[[ EXERCISE INPUTS, beginning ]]
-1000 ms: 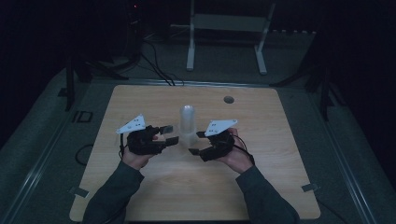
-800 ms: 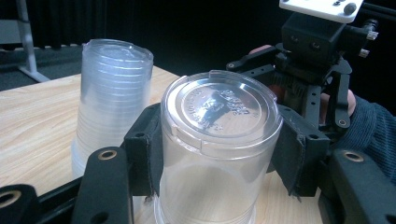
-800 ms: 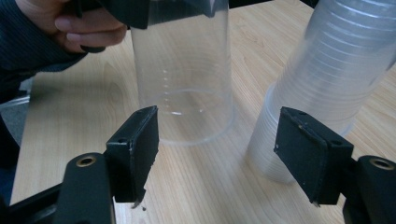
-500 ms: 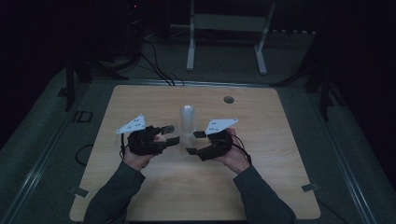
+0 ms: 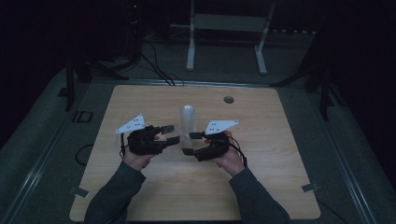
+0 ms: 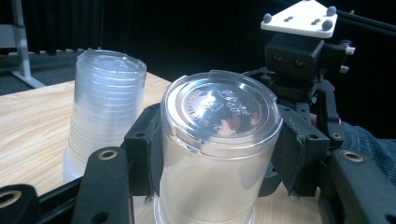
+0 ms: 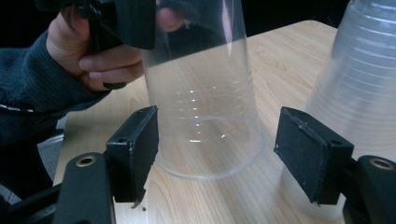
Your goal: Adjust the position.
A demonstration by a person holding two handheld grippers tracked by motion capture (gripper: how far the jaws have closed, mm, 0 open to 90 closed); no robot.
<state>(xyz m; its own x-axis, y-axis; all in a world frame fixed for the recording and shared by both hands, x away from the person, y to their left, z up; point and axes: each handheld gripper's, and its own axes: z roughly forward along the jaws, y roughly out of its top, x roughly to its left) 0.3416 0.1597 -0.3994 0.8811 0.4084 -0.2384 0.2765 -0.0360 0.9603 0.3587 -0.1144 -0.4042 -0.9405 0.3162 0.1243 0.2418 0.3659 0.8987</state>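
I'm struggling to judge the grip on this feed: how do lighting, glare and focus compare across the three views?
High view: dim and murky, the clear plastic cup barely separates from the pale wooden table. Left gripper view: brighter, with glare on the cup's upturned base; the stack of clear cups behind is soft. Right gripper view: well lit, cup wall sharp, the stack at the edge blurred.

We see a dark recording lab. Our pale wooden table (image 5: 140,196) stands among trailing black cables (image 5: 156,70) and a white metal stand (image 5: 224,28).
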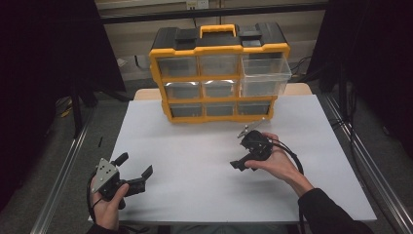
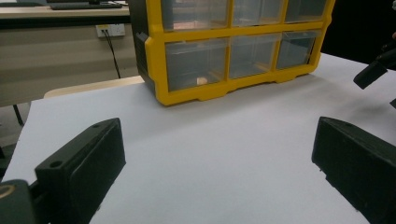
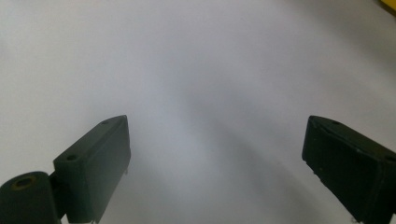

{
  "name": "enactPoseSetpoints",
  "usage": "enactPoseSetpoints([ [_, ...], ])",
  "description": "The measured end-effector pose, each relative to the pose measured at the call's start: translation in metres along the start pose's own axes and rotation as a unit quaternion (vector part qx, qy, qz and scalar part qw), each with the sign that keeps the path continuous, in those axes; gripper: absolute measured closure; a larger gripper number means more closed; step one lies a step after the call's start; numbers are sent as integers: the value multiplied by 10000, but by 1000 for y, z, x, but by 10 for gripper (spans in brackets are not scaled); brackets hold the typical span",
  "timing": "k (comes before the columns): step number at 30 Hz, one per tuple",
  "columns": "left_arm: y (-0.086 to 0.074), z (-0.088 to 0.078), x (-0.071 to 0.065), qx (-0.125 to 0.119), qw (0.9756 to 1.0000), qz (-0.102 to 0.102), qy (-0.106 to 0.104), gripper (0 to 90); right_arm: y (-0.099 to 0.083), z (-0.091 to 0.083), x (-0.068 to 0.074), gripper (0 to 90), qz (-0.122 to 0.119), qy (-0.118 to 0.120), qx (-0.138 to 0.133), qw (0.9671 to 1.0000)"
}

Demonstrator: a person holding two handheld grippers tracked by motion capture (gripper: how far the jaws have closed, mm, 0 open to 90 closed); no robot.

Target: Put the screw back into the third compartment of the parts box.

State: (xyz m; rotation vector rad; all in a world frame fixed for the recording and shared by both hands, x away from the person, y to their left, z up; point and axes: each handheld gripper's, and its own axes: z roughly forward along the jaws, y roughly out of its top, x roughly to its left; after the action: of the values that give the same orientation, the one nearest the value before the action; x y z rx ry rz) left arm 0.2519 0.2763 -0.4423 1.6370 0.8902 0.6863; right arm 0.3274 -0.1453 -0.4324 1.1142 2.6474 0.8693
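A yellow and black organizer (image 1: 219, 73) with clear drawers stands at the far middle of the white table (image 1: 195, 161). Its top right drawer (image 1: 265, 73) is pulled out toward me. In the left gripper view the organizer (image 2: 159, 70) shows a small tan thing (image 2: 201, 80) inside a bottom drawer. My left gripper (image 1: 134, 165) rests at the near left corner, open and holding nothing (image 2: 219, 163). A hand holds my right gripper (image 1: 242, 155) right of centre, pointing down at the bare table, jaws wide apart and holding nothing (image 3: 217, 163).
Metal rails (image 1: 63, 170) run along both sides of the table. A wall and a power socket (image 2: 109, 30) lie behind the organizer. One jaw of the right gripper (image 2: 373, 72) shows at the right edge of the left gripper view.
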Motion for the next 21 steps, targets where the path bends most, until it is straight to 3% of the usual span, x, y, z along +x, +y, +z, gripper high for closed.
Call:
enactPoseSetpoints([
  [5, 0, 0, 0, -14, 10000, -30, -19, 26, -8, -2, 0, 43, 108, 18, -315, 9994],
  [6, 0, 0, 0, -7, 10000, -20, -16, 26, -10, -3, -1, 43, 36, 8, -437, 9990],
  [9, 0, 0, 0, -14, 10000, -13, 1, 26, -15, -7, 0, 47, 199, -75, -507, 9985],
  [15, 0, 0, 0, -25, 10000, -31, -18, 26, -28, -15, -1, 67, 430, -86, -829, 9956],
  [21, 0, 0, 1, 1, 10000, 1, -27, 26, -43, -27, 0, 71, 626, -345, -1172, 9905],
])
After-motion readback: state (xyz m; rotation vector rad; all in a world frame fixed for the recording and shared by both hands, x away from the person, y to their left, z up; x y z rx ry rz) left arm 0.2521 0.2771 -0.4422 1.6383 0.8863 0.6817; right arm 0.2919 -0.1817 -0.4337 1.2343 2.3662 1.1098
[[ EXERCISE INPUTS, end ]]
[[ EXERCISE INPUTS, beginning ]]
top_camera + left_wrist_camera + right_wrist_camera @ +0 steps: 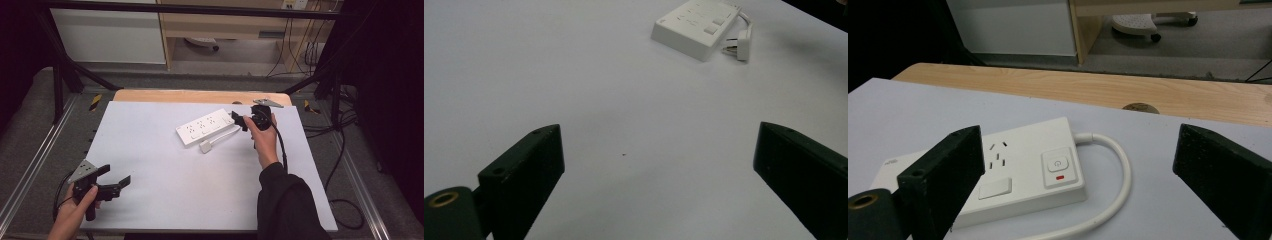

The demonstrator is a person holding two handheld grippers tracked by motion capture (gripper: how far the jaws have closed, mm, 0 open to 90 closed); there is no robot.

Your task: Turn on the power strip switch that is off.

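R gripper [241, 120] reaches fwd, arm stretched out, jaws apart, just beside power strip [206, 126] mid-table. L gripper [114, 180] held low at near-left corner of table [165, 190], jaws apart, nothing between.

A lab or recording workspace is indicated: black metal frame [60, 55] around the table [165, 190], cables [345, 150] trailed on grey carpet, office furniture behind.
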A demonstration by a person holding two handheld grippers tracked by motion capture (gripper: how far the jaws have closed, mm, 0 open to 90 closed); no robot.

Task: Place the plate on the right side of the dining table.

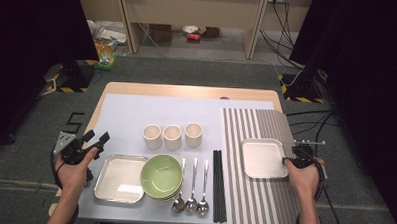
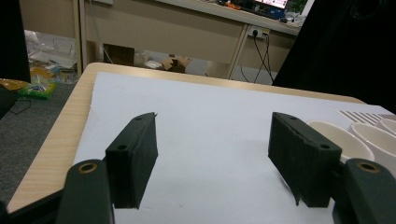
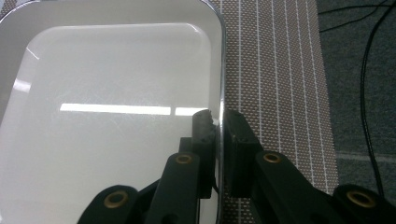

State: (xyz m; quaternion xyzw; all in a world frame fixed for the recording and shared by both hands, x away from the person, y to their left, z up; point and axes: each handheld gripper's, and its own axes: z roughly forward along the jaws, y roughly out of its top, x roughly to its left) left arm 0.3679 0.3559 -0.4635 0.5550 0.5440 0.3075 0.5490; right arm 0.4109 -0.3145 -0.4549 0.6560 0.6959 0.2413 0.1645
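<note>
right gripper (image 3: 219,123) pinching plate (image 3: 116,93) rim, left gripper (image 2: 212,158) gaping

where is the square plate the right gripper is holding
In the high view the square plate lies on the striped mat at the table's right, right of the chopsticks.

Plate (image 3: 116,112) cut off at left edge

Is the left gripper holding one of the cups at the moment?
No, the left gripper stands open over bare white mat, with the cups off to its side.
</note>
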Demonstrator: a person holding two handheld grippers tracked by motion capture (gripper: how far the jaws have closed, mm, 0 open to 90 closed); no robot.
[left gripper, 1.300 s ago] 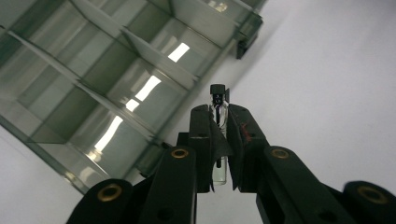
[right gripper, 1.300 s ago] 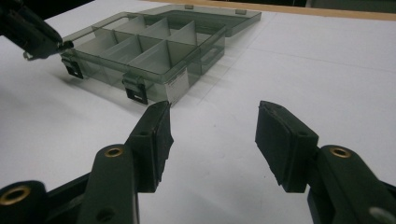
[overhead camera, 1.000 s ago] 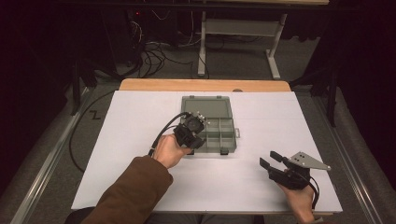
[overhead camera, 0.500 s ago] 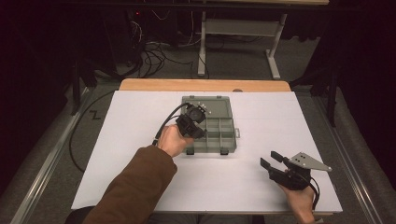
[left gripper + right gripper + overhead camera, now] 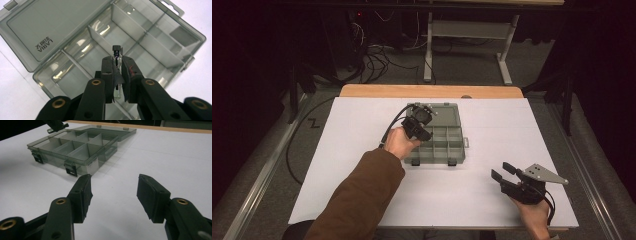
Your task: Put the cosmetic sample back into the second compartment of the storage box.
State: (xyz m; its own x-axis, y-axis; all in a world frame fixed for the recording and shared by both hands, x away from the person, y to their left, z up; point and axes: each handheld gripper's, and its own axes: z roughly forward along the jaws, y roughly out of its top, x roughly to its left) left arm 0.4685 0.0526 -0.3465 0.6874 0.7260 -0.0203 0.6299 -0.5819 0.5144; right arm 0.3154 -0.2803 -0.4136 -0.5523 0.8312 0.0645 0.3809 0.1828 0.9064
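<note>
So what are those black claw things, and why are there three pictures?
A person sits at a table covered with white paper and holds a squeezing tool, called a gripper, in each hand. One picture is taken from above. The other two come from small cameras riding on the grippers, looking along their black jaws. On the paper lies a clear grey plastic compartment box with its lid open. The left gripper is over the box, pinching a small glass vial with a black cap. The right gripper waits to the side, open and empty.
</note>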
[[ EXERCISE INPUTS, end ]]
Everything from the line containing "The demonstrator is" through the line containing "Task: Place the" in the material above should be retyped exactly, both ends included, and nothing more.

The demonstrator is a person holding two handheld grippers tracked by motion capture (gripper: how far the jaws have closed, mm, 0 open to 90 closed); there is no robot.

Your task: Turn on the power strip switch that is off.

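R gripper [241, 120] reaches fwd, arm stretched out, jaws apart, just beside power strip [206, 126] mid-table. L gripper [114, 180] held low at near-left corner of table [165, 190], jaws apart, nothing between.

A lab or recording workspace is indicated: black metal frame [60, 55] around the table [165, 190], cables [345, 150] trailed on grey carpet, office furniture behind.
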A demonstration by a person holding two handheld grippers tracked by motion capture (gripper: how far the jaws have closed, mm, 0 open to 90 closed); no robot.

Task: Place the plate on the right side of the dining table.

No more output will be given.